WHAT TO PRODUCE:
Going down the listing below, print exactly each line from the one with "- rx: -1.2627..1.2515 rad" up to and including the one with "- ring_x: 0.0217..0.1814", and skip the rest.

** DATA TO USE follows **

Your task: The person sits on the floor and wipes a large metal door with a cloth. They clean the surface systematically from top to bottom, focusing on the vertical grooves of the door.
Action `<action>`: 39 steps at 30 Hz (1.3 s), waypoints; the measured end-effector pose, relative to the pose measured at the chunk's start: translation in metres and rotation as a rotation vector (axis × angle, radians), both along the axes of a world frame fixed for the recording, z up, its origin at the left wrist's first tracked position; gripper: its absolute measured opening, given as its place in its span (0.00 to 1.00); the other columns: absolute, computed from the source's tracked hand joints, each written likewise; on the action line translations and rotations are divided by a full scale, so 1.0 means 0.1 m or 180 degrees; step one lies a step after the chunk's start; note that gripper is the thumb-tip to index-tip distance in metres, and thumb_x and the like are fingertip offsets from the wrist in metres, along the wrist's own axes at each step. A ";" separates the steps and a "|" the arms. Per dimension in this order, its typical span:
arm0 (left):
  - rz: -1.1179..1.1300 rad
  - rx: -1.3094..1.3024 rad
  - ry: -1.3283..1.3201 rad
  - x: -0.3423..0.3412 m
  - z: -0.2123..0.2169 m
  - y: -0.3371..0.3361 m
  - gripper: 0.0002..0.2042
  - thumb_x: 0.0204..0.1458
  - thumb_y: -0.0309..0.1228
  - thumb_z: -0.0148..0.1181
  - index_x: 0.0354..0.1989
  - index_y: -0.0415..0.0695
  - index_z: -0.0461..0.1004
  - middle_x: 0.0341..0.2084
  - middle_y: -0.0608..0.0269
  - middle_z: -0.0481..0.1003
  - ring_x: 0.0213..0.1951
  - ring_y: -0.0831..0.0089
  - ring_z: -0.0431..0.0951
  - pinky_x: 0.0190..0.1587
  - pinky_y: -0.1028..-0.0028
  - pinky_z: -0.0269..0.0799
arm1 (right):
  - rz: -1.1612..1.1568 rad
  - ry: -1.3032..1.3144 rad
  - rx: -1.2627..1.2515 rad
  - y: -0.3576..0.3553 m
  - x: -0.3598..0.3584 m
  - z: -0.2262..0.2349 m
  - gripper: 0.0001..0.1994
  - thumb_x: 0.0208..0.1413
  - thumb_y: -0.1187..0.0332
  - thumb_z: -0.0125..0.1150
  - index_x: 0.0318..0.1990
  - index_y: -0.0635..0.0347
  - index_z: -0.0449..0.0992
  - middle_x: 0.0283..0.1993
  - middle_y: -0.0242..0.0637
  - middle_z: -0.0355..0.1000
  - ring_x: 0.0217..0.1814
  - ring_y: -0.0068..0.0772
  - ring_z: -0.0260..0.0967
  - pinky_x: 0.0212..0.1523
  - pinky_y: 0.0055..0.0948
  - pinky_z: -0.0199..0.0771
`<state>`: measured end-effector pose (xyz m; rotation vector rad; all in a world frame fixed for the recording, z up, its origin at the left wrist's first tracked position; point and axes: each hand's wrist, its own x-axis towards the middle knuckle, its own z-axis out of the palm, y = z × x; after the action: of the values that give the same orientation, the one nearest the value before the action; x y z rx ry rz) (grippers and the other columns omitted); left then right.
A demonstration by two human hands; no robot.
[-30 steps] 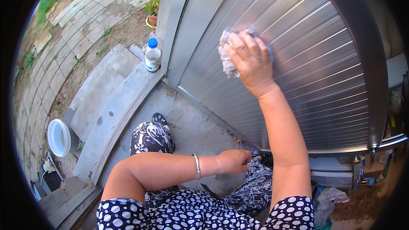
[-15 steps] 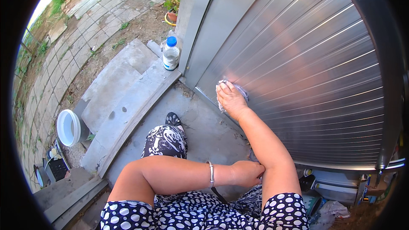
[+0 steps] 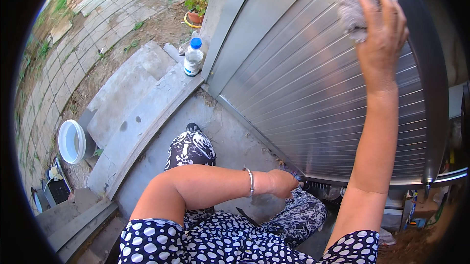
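Observation:
A ribbed silver metal door (image 3: 303,68) fills the right side. High on it, near its dark edge, my right hand (image 3: 384,34) grips a fluffy grey cleaning cloth (image 3: 353,9), the fingers bent over it and the cloth against the ribs. My left hand (image 3: 284,183), below a silver bracelet (image 3: 250,182), is closed above my right knee (image 3: 306,210), close to the door's lower edge. What its fingers hold, if anything, is hidden.
A clear bottle with a blue cap (image 3: 194,58) stands on the concrete step (image 3: 142,110) beside the door frame. A white bucket (image 3: 72,141) lies tipped at the left. A potted plant (image 3: 197,7) stands farther off. Several stored things (image 3: 416,210) crowd the lower right.
My right hand has carried the cloth from the door's lower left up to its upper right. My left hand has shifted slightly and remains closed near my knee.

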<state>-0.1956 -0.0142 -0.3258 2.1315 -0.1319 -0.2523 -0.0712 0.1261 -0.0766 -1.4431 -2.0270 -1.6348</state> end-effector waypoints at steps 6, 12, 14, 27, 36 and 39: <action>-0.0072 0.0200 0.0017 0.09 -0.16 -0.08 0.17 0.50 0.40 0.60 0.45 0.45 0.74 0.40 0.55 0.77 0.46 0.56 0.76 0.45 0.60 0.72 | 0.0193 0.0135 -0.0004 0.24 -0.08 -0.06 0.28 0.44 0.78 0.64 0.54 0.40 0.71 0.59 0.25 0.61 0.63 0.36 0.55 0.60 0.38 0.57; -0.0108 0.0160 0.0055 0.05 -0.13 -0.16 0.17 0.50 0.40 0.60 0.45 0.44 0.73 0.40 0.56 0.77 0.45 0.57 0.77 0.44 0.60 0.73 | 0.0153 0.0077 -0.0474 0.40 -0.17 -0.76 0.18 0.47 0.73 0.59 0.48 0.46 0.75 0.55 0.25 0.63 0.61 0.33 0.57 0.56 0.35 0.57; -0.0113 0.0156 0.0032 0.04 -0.13 -0.15 0.18 0.49 0.39 0.60 0.45 0.43 0.73 0.40 0.56 0.77 0.44 0.56 0.77 0.44 0.60 0.73 | 0.0187 0.0139 -0.0643 0.43 -0.19 -0.98 0.17 0.48 0.71 0.58 0.47 0.46 0.75 0.54 0.25 0.63 0.60 0.32 0.57 0.55 0.35 0.56; -0.0287 0.0025 -0.0062 -0.12 -0.08 -0.12 0.20 0.49 0.40 0.61 0.46 0.42 0.71 0.42 0.51 0.75 0.44 0.52 0.77 0.43 0.58 0.74 | 0.0204 -0.0212 -0.1662 0.48 -0.16 -2.58 0.13 0.46 0.63 0.56 0.41 0.50 0.78 0.53 0.28 0.63 0.61 0.34 0.54 0.59 0.34 0.49; -0.0350 0.0182 0.0248 -0.09 -0.06 -0.04 0.21 0.48 0.37 0.60 0.51 0.43 0.70 0.46 0.51 0.74 0.45 0.53 0.76 0.44 0.58 0.74 | 0.0136 -0.0165 -0.2239 0.42 -0.17 -3.08 0.13 0.47 0.65 0.55 0.41 0.51 0.78 0.56 0.30 0.63 0.62 0.36 0.52 0.61 0.37 0.49; -0.0341 0.0248 0.0125 -0.07 -0.03 -0.02 0.20 0.49 0.38 0.60 0.49 0.42 0.71 0.46 0.52 0.74 0.46 0.53 0.76 0.45 0.58 0.74 | 0.0205 0.0047 -0.1999 0.32 -0.20 -2.62 0.13 0.47 0.67 0.56 0.42 0.51 0.77 0.55 0.30 0.64 0.61 0.35 0.54 0.59 0.36 0.52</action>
<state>-0.2027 -0.0157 -0.3290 2.1982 -0.2170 -0.3671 -0.0910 0.1585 -0.3386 -1.5148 -2.6876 -0.9878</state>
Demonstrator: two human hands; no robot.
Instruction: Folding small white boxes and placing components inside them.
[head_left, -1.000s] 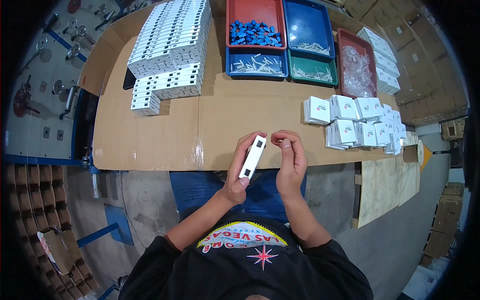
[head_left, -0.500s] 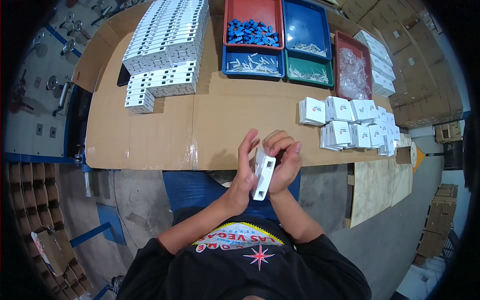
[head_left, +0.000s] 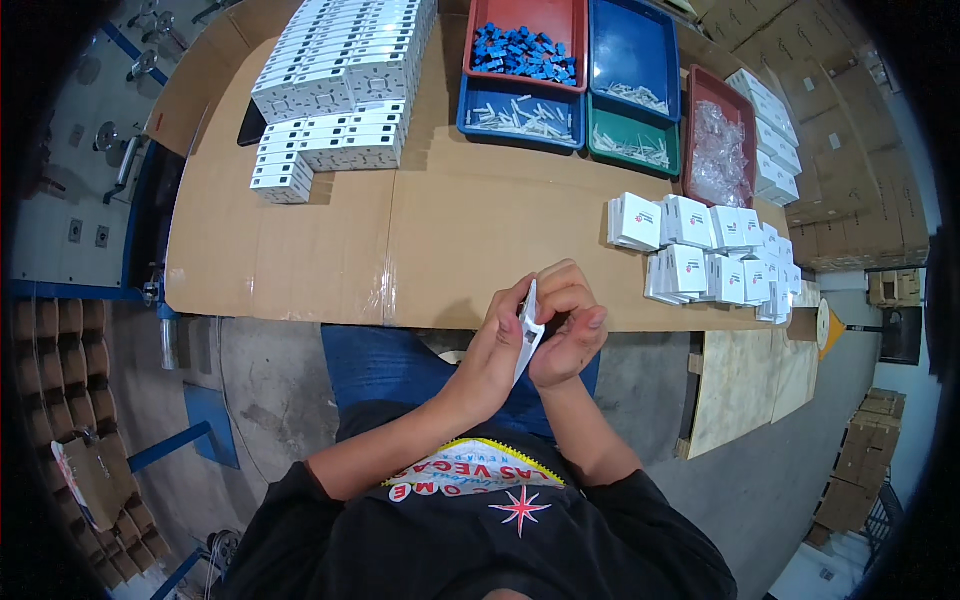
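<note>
In front of my body, just over the table's near edge, I have a small, thin white box (head_left: 529, 345) with a dark square mark on its narrow side. My left hand (head_left: 489, 358) has it between thumb and fingers from the left. Curled fingers of my right hand (head_left: 567, 330) press on the box's upper right side. A pointed white edge, perhaps a flap, sticks up between the hands. The fingertips hide much of the box, and whether anything is inside cannot be seen.
White boxes (head_left: 345, 85) stand in stacked rows at the back left. Trays hold blue parts (head_left: 522, 54), white plugs (head_left: 520, 116), screw-like pieces (head_left: 632, 148) and clear plastic bags (head_left: 720, 150). Small white packets (head_left: 688, 268) stand in groups on the cardboard-covered table (head_left: 290, 255) at right.
The box has turned so its narrow side faces me less, and a pointed edge now shows at its top. My left fingers have closed in around it. The whole view has shifted slightly.
</note>
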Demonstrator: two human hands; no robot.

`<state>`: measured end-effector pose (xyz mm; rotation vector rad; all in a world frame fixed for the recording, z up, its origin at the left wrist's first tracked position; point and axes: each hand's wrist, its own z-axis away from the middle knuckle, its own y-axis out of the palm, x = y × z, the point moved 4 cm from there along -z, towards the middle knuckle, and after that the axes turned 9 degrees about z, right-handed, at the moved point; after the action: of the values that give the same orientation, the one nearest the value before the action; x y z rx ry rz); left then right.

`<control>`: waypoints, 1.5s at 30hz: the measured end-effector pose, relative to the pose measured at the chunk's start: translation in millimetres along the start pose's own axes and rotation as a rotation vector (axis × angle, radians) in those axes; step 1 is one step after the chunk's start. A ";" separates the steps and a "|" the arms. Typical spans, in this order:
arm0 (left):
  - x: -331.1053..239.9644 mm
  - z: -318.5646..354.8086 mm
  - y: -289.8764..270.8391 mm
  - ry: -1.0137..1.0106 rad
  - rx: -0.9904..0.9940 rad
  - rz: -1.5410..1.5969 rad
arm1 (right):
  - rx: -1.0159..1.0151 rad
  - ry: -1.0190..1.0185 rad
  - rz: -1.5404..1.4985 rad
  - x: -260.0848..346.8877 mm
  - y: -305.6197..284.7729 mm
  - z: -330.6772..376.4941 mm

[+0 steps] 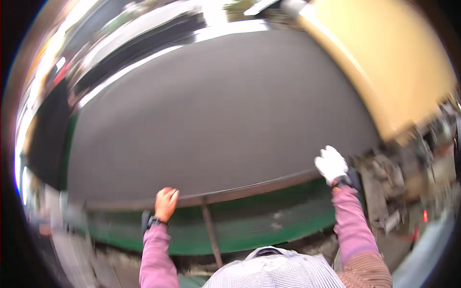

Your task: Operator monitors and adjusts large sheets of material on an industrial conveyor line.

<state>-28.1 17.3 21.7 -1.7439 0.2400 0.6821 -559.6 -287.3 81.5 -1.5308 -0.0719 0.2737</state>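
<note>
At centre, a wide grey surface [216, 115], with a green panel [269, 218] below its near edge at six o'clock. At half past seven, left hand [165, 204] bare at that edge, fingers curled; too blurred to tell whether clamped. Near half past three, white-gloved right hand [331, 165], fingers extended, seemingly slightly apart, over the surface. At two o'clock, a cream panel [384, 62].

The dark grey surface [216, 115] facing you looks smooth and matt. Past its right edge, a yellow panel [394, 62] has a soft sheen; below its near edge, a green panel [273, 218] looks painted. Your white glove [331, 164] and purple sleeves [354, 228] are cloth.
</note>
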 end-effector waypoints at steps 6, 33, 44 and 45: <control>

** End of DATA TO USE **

ANSWER TO THE EXERCISE:
  - rx: -1.2627..1.2515 rad
  - y: -0.3576..0.3553 m
  - x: -0.3598..0.3584 m
  - z: -0.2262..0.2349 m
  - gripper: 0.0001..0.1994
  - thumb_x: 0.0208..0.1413
  - thumb_y: -0.1187..0.0332
  - thumb_z: -0.0125..0.1150
  - index_x: 0.0318..0.1990
  - index_y: -0.0635..0.0347
  - index_z: -0.0449..0.0992
  - middle_x: 0.0283..0.1993
  - middle_y: -0.0242..0.0637
  - middle_z: -0.0355..0.1000
  - ring_x: 0.0217..0.1814

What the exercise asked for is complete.